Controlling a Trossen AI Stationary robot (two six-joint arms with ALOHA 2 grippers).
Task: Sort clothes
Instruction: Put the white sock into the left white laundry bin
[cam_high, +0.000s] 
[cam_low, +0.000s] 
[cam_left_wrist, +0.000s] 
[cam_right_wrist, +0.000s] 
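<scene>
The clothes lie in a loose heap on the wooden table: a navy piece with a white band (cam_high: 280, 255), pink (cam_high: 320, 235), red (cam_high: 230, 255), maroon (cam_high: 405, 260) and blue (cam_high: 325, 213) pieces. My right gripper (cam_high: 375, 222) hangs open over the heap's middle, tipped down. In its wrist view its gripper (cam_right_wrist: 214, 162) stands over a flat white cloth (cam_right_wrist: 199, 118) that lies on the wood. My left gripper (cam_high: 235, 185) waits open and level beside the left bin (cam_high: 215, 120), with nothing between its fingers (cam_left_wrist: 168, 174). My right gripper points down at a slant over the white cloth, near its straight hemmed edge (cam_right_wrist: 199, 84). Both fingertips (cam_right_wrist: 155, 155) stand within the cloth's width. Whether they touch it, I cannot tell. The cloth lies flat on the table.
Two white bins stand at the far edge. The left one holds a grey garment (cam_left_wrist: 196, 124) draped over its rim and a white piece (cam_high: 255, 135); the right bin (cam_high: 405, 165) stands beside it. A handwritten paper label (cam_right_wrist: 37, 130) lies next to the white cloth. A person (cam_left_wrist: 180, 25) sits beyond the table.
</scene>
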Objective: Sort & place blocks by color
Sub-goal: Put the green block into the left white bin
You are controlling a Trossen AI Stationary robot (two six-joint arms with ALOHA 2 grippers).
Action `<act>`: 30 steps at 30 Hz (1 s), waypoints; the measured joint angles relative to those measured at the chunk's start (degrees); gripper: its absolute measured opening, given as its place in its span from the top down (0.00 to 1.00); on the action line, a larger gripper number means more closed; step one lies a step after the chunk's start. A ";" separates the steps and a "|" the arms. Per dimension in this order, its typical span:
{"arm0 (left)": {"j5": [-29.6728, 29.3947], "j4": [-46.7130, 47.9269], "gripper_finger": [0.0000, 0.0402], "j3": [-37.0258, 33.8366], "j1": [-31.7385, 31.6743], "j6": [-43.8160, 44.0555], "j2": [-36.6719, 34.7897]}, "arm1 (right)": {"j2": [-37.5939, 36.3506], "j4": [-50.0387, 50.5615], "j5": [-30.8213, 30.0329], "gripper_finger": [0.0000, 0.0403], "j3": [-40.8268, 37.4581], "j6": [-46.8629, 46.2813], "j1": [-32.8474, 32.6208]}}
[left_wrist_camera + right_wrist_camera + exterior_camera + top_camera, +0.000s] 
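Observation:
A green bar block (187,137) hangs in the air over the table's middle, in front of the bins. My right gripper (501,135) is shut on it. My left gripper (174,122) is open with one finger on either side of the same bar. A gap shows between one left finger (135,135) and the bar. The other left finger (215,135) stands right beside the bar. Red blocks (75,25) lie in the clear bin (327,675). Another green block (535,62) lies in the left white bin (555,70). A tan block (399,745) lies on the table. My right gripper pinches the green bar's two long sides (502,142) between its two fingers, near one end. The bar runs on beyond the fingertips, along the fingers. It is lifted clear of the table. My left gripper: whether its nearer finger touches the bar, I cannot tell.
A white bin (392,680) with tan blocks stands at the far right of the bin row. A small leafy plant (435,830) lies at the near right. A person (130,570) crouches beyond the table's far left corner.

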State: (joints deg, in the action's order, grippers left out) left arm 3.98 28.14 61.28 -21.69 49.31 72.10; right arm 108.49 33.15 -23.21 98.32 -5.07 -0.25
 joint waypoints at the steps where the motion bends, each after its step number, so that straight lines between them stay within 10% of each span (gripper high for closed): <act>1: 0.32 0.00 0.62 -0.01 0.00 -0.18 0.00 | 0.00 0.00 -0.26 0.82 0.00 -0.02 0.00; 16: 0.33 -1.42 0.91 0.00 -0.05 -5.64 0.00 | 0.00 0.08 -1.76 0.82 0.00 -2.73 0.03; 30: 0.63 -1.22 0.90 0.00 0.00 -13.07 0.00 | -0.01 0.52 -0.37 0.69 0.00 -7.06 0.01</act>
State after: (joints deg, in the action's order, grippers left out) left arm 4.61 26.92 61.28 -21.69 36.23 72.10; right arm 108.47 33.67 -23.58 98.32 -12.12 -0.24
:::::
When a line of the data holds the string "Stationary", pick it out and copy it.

### Expected answer
Controlling a Trossen AI Stationary robot (two six-joint arms with ALOHA 2 grippers).
You are controlling a Trossen AI Stationary robot (two six-joint arms with ALOHA 2 grippers).

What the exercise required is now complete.